Lenovo HPC and AI Software Stack Instructions

June 3, 2024
Lenovo

Lenovo HPC and AI Software Stack Instructions
Lenovo Logo

Product Guide

The Lenovo HPC & AI Software Stack combines open-source with proprietary best- of-breed Supercomputing software to provide the most consumable open-source HPC software stack embraced by all Lenovo HPC customers.

It provides a fully tested and supported, complete but customizable HPC software stack to enable the administrators and users in optimally and environmentally sustainable utilizing their Lenovo Supercomputers.
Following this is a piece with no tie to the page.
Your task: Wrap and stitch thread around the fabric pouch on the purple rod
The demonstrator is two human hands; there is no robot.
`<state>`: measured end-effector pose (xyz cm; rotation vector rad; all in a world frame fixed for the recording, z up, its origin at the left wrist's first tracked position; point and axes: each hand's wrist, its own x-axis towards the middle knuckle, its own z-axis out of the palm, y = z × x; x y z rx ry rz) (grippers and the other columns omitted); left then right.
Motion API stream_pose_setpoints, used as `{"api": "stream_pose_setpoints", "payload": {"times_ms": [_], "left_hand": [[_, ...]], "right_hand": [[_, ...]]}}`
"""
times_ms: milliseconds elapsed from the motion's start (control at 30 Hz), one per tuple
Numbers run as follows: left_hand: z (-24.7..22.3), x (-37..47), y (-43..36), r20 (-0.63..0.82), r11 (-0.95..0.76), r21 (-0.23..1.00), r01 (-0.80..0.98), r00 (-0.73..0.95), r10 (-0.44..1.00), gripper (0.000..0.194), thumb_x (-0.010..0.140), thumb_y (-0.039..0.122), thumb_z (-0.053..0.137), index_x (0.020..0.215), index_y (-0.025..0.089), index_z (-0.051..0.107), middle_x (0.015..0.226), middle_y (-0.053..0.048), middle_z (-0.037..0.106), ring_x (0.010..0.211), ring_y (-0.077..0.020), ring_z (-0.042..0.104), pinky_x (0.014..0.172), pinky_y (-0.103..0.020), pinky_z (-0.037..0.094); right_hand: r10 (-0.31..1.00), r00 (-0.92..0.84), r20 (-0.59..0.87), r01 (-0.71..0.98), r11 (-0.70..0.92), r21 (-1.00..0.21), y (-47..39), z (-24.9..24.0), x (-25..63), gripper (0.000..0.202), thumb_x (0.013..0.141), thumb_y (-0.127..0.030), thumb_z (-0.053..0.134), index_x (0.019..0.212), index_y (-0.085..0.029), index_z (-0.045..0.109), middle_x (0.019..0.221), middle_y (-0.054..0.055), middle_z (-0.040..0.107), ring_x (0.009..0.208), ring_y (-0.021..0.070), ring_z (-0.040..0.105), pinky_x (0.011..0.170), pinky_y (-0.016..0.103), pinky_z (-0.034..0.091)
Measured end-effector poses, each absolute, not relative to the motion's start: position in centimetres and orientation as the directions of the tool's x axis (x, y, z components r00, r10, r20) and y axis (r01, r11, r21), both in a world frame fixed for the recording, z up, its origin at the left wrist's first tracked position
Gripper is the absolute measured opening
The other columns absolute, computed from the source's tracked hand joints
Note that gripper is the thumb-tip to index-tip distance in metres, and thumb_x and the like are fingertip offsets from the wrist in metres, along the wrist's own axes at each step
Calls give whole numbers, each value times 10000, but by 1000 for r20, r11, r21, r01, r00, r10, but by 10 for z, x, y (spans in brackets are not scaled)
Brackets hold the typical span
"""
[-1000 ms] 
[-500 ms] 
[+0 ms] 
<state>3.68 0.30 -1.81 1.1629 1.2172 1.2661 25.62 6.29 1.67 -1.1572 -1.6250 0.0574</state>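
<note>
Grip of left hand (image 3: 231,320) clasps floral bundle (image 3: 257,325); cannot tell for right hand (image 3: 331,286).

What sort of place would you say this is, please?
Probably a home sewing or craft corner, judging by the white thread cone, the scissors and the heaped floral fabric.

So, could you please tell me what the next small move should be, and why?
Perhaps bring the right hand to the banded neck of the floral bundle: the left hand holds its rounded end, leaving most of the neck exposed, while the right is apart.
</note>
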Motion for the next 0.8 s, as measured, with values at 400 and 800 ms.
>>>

The software stack is built on the most widely adopted and maintained HPC community software for orchestration and management. It integrates third party components especially around programming environments and performance optimization to complement and enhance the capabilities, creating the organic umbrella in software and service to add value for our customers.

The software stack offers key software and support components for orchestration and management, programming environments and services and support, as shown in the following figure.
Software Stack

Did you know?

Lenovo HPC & AI Software Stack is a modular software stack tailored to our customer’s needs. Thoroughly tested, supported and periodically updated, it combines the latest open source HPC software releases to enable organizations with an agile and scalable IT infrastructure.

Benefits

The Lenovo HPC & AI Software Stack provides the following benefits to customers.

Overcoming the Complexity of HPC Software

An HPC system software stack consists of dozens of components, that administrators must integrate and validate before an organization’s HPC applications can run on top of the stack. Ensuring stable, reliable versions of all stack components is an enormous task due to the numerous interdependencies. This task is very time consuming because of the constant release cycles and updates of individual components.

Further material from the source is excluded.